-- Opening Marker --
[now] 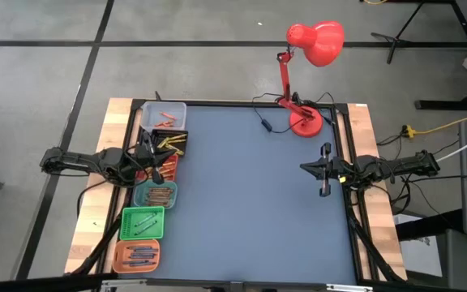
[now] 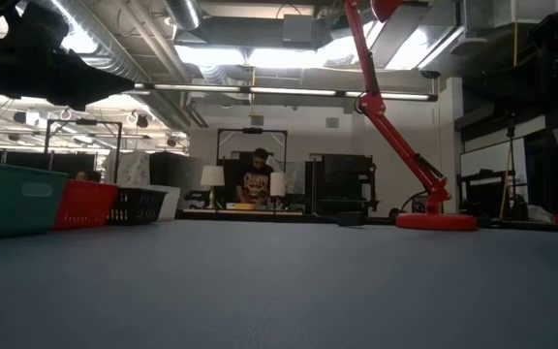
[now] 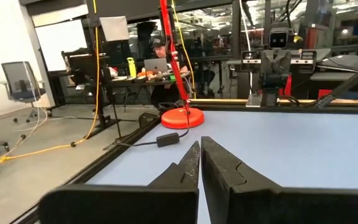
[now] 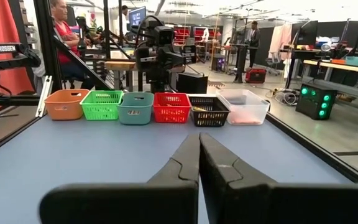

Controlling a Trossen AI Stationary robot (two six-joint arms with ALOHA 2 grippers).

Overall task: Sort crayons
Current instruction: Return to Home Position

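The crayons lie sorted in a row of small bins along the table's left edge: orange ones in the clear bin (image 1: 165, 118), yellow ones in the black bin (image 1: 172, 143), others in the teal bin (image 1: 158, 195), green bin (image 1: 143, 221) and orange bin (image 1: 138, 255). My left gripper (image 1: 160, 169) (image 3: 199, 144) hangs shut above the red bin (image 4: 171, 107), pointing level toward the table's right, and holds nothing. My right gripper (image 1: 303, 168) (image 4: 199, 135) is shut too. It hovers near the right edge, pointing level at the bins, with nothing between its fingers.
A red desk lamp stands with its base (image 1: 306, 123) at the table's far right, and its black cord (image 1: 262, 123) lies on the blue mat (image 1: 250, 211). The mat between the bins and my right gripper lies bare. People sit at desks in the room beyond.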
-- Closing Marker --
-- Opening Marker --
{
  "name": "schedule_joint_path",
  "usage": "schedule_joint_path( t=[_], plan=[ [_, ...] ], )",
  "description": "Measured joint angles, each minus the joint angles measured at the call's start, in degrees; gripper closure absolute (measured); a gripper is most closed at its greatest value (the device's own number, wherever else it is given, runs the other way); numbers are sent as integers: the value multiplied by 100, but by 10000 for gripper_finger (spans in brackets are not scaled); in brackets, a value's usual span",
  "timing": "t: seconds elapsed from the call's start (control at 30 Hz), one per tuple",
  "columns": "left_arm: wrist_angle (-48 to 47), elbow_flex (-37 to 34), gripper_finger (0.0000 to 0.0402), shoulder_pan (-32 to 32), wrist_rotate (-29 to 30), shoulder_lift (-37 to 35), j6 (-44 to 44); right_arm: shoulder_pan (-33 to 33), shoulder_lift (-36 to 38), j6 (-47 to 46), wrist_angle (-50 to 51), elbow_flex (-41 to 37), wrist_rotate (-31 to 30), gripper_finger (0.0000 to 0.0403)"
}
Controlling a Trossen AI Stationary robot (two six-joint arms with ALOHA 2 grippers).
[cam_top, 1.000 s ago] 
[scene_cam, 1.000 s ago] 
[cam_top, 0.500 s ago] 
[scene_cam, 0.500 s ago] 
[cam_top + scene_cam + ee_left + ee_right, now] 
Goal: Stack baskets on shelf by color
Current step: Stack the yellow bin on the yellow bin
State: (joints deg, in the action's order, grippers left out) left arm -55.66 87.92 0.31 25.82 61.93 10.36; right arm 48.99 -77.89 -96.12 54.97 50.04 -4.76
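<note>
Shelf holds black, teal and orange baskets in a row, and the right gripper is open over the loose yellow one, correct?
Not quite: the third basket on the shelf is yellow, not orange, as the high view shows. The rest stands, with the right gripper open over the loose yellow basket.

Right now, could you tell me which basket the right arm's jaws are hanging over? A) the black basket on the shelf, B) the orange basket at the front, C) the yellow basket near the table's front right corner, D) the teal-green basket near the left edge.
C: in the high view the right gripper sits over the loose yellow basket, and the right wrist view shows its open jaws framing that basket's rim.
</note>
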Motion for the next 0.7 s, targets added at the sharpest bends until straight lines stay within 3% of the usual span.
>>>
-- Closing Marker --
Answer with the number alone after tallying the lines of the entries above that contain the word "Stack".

2